PROBLEM DESCRIPTION: Your copy must hold all of the data below, unchanged and without images.
-=-=-=-=-
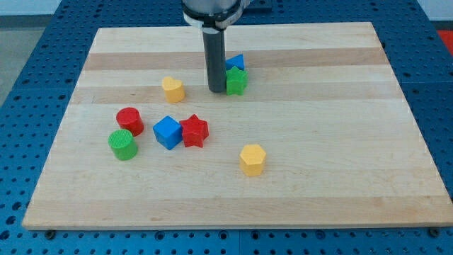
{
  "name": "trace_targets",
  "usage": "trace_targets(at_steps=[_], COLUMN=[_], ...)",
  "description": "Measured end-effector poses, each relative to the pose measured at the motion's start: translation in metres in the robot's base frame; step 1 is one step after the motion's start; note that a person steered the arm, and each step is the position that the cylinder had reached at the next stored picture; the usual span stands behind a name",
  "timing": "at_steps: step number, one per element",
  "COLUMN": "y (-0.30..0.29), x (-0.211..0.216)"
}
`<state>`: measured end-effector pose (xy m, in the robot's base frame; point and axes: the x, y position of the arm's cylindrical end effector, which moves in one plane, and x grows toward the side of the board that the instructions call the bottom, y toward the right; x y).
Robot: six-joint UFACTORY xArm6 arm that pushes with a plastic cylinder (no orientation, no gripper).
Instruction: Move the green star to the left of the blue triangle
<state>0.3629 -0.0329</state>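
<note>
The green star point(237, 81) sits near the view's top centre of the wooden board point(318, 142). The blue triangle point(236, 63) lies just behind it, touching or nearly touching, and is partly hidden by the rod. My tip point(216, 90) rests on the board right beside the green star's left side, close to touching it.
A yellow heart block point(173, 89) lies left of my tip. A red cylinder point(129, 120), green cylinder point(123, 144), blue cube point(168, 132) and red star point(194, 131) cluster at the left centre. A yellow hexagon block point(253, 159) lies lower, right of them.
</note>
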Motion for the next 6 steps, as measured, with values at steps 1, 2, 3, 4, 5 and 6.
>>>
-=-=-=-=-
TASK RESULT:
{
  "name": "trace_targets",
  "usage": "trace_targets(at_steps=[_], COLUMN=[_], ...)",
  "description": "Measured end-effector poses, each relative to the pose measured at the motion's start: translation in metres in the robot's base frame; step 1 is one step after the motion's start; note that a person steered the arm, and each step is the position that the cylinder had reached at the next stored picture; the usual span stands behind a name",
  "timing": "at_steps: step number, one per element",
  "COLUMN": "y (-0.30..0.29), x (-0.211..0.216)"
}
`<state>`: measured end-effector pose (xy m, in the robot's base frame; point and axes: the x, y position of the arm's cylindrical end effector, which moves in one plane, and x grows toward the side of the board that the instructions call the bottom, y toward the right; x y).
Robot: six-joint UFACTORY xArm6 arm that pushes with a plastic cylinder (no orientation, no gripper).
Instruction: Move the green star to the left of the blue triangle
<state>0.3629 -0.0329</state>
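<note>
The green star point(237, 81) sits near the view's top centre of the wooden board point(318, 142). The blue triangle point(236, 63) lies just behind it, touching or nearly touching, and is partly hidden by the rod. My tip point(216, 90) rests on the board right beside the green star's left side, close to touching it.
A yellow heart block point(173, 89) lies left of my tip. A red cylinder point(129, 120), green cylinder point(123, 144), blue cube point(168, 132) and red star point(194, 131) cluster at the left centre. A yellow hexagon block point(253, 159) lies lower, right of them.
</note>
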Motion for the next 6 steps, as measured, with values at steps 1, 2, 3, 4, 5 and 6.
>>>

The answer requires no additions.